The Poe Museum, located in Richmond, Virginia, interprets the life and influence of Edgar Allan Poe for the education and enjoyment of a global audience.
Shockoe Hill Cemetary was the first municipally owned cemetery in Richmond. It was established in 1820 and since then has been expanded several times to its current expanse of 12.8 acres. There have been scores of notable burials there including over 400 War of 1812 veterans, 27 Revolutionary War veterans, and hundreds of servicemen. Chief Justice John Marshall and Richmond Governor William H. Cabell, who was governor just prior to Poe's time (1805-1808), are also interred there.
Several people near and dear to Edgar Allan Poe's heart are buried here, most notably his foster parents, Frances K. and John Allan, and the love of his life, Sarah Elmira Royster Shelton. Also buried here is one of his muses, Jane Stith Craig Standard, who inspired the poem "To Helen."
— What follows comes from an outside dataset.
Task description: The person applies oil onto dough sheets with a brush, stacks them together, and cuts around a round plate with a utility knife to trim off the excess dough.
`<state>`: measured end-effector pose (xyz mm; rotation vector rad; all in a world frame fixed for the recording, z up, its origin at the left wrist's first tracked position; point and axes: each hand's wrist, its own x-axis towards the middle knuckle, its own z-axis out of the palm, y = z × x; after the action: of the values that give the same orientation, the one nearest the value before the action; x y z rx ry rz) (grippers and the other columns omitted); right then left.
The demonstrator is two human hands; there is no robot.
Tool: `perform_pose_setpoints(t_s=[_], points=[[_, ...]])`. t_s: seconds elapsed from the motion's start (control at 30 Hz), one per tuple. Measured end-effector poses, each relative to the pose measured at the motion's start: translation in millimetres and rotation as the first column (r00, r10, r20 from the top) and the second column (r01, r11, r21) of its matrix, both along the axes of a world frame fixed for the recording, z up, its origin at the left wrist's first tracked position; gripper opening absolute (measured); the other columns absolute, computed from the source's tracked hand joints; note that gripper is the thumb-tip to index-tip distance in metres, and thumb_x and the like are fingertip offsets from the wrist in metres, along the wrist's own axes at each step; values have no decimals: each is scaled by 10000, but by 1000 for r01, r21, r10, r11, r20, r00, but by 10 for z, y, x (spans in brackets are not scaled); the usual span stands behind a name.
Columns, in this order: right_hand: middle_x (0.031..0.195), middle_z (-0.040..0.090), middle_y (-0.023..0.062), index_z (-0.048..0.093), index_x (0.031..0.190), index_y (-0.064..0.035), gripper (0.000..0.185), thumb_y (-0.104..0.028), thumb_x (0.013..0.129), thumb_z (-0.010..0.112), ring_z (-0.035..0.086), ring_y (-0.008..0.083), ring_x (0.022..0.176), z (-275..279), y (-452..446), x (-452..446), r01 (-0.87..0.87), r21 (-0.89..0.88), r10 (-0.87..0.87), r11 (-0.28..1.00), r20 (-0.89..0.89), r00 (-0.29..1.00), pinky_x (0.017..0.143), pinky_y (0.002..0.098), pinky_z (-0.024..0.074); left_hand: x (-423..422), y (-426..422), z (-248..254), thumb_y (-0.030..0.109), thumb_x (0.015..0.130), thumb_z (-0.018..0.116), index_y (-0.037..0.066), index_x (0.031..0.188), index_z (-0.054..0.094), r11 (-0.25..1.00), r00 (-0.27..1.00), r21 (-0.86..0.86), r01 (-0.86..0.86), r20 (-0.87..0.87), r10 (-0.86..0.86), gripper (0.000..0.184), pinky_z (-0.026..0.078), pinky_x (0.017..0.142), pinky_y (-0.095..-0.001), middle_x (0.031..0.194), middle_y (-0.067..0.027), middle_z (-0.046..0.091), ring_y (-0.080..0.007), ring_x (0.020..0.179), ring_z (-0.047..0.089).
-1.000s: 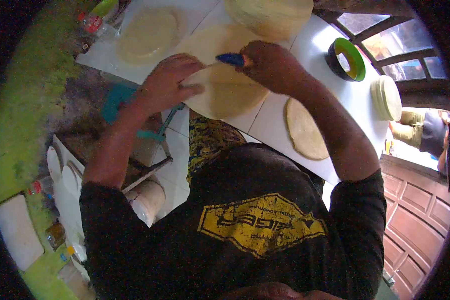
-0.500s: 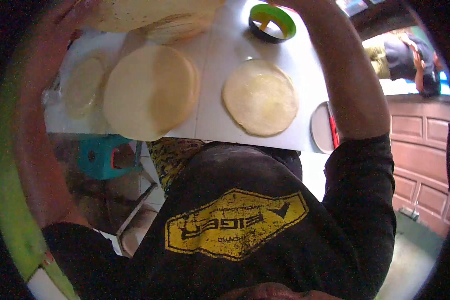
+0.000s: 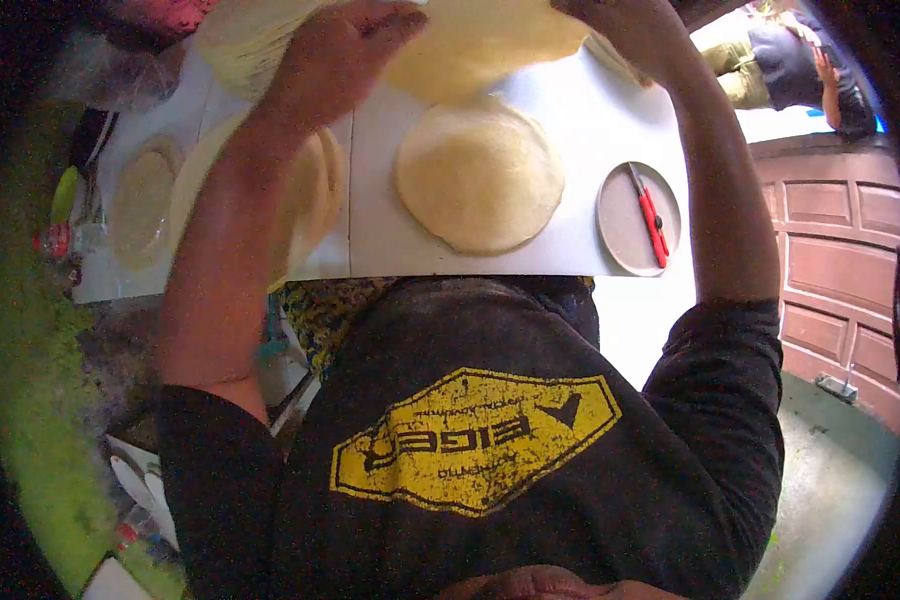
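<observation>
My left hand (image 3: 345, 55) is closed in a pinch on the left edge of a thin dough sheet (image 3: 485, 45) at the top of the head view. Its opposite edge is pinched by my right hand (image 3: 620, 25), which is partly cut off by the frame. The sheet hangs between both hands, over the far side of a flat dough round (image 3: 480, 180) on the table. Under my left forearm lies a stack of larger dough rounds (image 3: 315, 195), partly hidden. Pale, wrinkled dough sheets (image 3: 245, 50) lie beyond my left hand.
At right on the white table (image 3: 370, 235) is a round grey plate (image 3: 620, 235) with a red-handled knife (image 3: 655, 225). A smaller dough piece (image 3: 145, 205) and a plastic bottle (image 3: 65, 238) are at far left. Another person (image 3: 790, 65) is at upper right.
My left arm has swung inward over the stack, and a dough sheet now spans my hands. The green-rimmed bowl is no longer visible. The view has shifted, showing more of the plate.
</observation>
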<state>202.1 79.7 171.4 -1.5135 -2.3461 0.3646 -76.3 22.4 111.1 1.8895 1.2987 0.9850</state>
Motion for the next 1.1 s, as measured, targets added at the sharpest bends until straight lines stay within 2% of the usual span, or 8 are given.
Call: perform_pose_setpoints(t_s=[0.03,0.17,0.23,0.33,0.73,0.97,1.03,1.1], points=[[823,651,160,633,978,-12,320,-301,852,687,629,278,767,-110,-104,88,-21,18,20,1000,10,1000,695,397,493,88,-101,-84,252,910,624,53,1008,709,983,985,161,-82,-138,105,237,512,810,-366,990,-131,687,-265,887,661],[862,633,142,659,945,-61,164,-118,797,701,633,300,785,-1024,-554,447,-172,135,174,976,-6,985,714,381,506,219,-479,-860,150,847,646,89,1071,686,924,964,357,135,-262,-39,235,513,864,-400,1050,-145,673,-301,995,638],[883,643,120,674,935,-74,190,-41,750,700,638,302,801,-1401,-859,501,-284,12,284,959,-26,958,712,380,511,229,-721,-1272,118,869,586,81,1141,655,951,943,236,199,-309,-121,283,466,977,-431,1118,-124,660,-337,1095,603],[906,648,98,684,925,-85,203,-56,725,704,641,296,834,-1737,-1276,530,-296,15,297,955,-20,955,722,385,512,266,-1004,-1564,100,796,662,90,1117,664,952,941,197,233,-293,-170,321,503,910,-397,1097,-110,656,-298,1076,607],[918,655,75,682,932,-100,219,-98,715,712,630,268,809,-1752,-1441,498,-297,142,297,944,25,955,691,383,485,232,-1065,-1534,117,805,680,106,1080,682,938,950,290,192,-295,-103,276,509,900,-395,1056,-96,671,-299,1073,620],[922,643,121,659,951,-33,137,-50,815,660,633,270,854,-1472,-1100,479,-128,17,129,992,-154,980,770,350,505,263,-796,-1297,155,849,668,74,1009,691,905,961,393,160,-271,-52,181,511,871,-402,977,-130,686,-304,986,643],[887,631,104,643,931,-13,112,-103,867,660,611,233,816,-1403,-919,479,-119,-97,93,988,-235,967,749,338,494,315,-739,-1110,185,852,671,41,947,692,993,991,113,-46,-121,60,173,508,862,-402,970,-143,686,-318,947,644],[858,617,95,630,915,0,150,-147,900,652,588,211,783,-1268,-890,425,-101,-140,63,985,-255,965,732,333,486,318,-709,-1023,194,847,678,36,934,692,994,993,82,-66,-89,74,181,508,858,-401,960,-149,686,-319,933,644]])
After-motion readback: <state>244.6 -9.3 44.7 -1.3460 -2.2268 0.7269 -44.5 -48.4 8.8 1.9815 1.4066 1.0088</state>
Poe's father left the family early, and after his mother, Elizabeth Poe's death in 1811, her friends Frances and John Allan took him in. Although Poe had a difficult relationship with his foster father, who did not include Poe in his will, it is known that he was close to his foster mother and called her "Ma." Women would prove to be a very important factor in Poe's life and his writing. After her death, he wrote a letter to John Allan claiming that,
"To Helen" is a great example of the importance of women in Poe's life. Jane Standard, the wife of prominent Judge Robert Standard, was the mother of one of Poe's childhood friends. There are two versions of the poem she inspired -- the original written in 1831 and a revised version that Poe penned in 1845. The poem is dedicated to the beauty and grace of a woman, and has spiritual overtones, perhaps referring to Helen of Troy. It is said that two of the most beautifully written lines Poe penned are in "To Helen."
Currently, the cemetery is managed by The Friends of Shockoe Hill Cemetery, a volunteer group that provides free guided tours, events, grave marker ceremonies and beautification of the grounds. They honor those buried there including the many notable Americans who contributed to Richmond's rich history, and take pride in educating the public.